Ranganath, et al., of Mayo Clinic’s Division of Public Health, Infectious Diseases, and Occupational Medicine, evaluated the diagnostic yield and clinical impact of plasma microbial cell-free DNA NGS in managing fever of unknown origin (Ranganath N, et al. Open Forum Infect Dis. 2025;12[2]:ofaf038). The retrospective cohort study consisted of 176 patients who underwent both standard microbiologic testing and microbial cell-free DNA NGS.
Overall, microbial cell-free DNA NGS was positive in 44.3 percent; it was considered clinically significant in 49 percent of these cases. As an adjunct to standard microbiologic testing, it had a positive diagnostic impact in 30 percent of patients, mainly owing to earlier diagnosis and the potential for invasive procedures to be avoided.
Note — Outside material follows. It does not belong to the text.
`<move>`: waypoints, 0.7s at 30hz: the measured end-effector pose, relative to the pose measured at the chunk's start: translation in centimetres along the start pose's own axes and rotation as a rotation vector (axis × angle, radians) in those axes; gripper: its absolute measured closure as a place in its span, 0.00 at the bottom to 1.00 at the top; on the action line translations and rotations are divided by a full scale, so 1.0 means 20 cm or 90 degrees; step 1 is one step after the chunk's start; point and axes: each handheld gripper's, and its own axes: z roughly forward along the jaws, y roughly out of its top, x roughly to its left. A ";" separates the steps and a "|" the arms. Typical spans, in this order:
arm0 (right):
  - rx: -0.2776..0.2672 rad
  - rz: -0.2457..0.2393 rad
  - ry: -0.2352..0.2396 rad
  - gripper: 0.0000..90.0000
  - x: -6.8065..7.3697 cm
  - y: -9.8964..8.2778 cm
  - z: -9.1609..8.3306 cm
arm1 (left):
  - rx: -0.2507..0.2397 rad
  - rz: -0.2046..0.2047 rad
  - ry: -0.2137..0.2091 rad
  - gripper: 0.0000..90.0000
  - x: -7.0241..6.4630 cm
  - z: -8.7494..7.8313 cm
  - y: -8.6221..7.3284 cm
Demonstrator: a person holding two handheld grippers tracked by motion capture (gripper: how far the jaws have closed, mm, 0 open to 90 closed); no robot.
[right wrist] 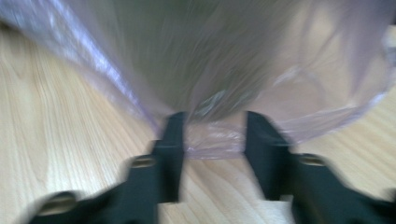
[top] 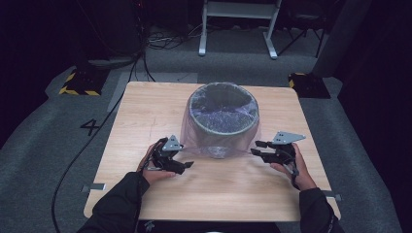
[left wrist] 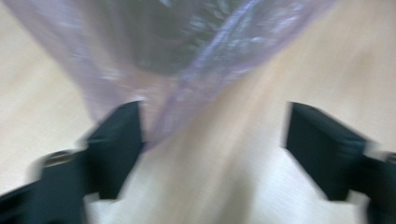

“They found that 69 [of the 176 patients] had an infectious disease that was the source of their fever,” Dr. Farrell said. Among the 69 patients with infectious FUO, standard testing confirmed the diagnosis in 28 patients (41 percent), with concordance between standard testing and microbial cell-free DNA NGS seen in 21 (75 percent). “There was partial agreement but some discrepancies in seven patients,” he said. Fifteen patients had negative standard testing but positive NGS.
“Two-thirds of their patients were ultimately diagnosed by microbial cell-free DNA sequencing. This experience agrees with our experience,” Dr. Farrell said. “We have found in the hands of our infectious disease providers that our Karius tests come back positive 66 percent, or two-thirds, of the time.”
The organisms most commonly reported for OSF St. Francis patients since January 2024 are the Gram-negatives Escherichia coli and Klebsiella pneumoniae and the Gram-positives, both Enterococcus faecalis and faecium. Psuedomonas aeruginosa is the No. 1 bacteria reported. The top six viruses detected are all from the herpes family. The fungi detected most commonly are oral flora found in the oropharynx, Candida and Saccharomyces.
“These detections require an intimate understanding of the patient context,” Dr. Farrell said, “which is why we have found this partnership with our University of Illinois infectious disease group has been a win-win.”
What ID physicians bring to bear when they are asked to consult on a patient in the hospital, he said, “is an attention to detail and an understanding of the clinical context and the patient’s immune status. We find they appreciate the advantage of having metagenomic sequencing of microbial cell-free DNA plasma in their toolbox.”
“And they’re completely invested in the appropriate, judicious use of the test.”
“This is the medicine of the future,” Dr. Farrell said, “but I would say the future is here now.”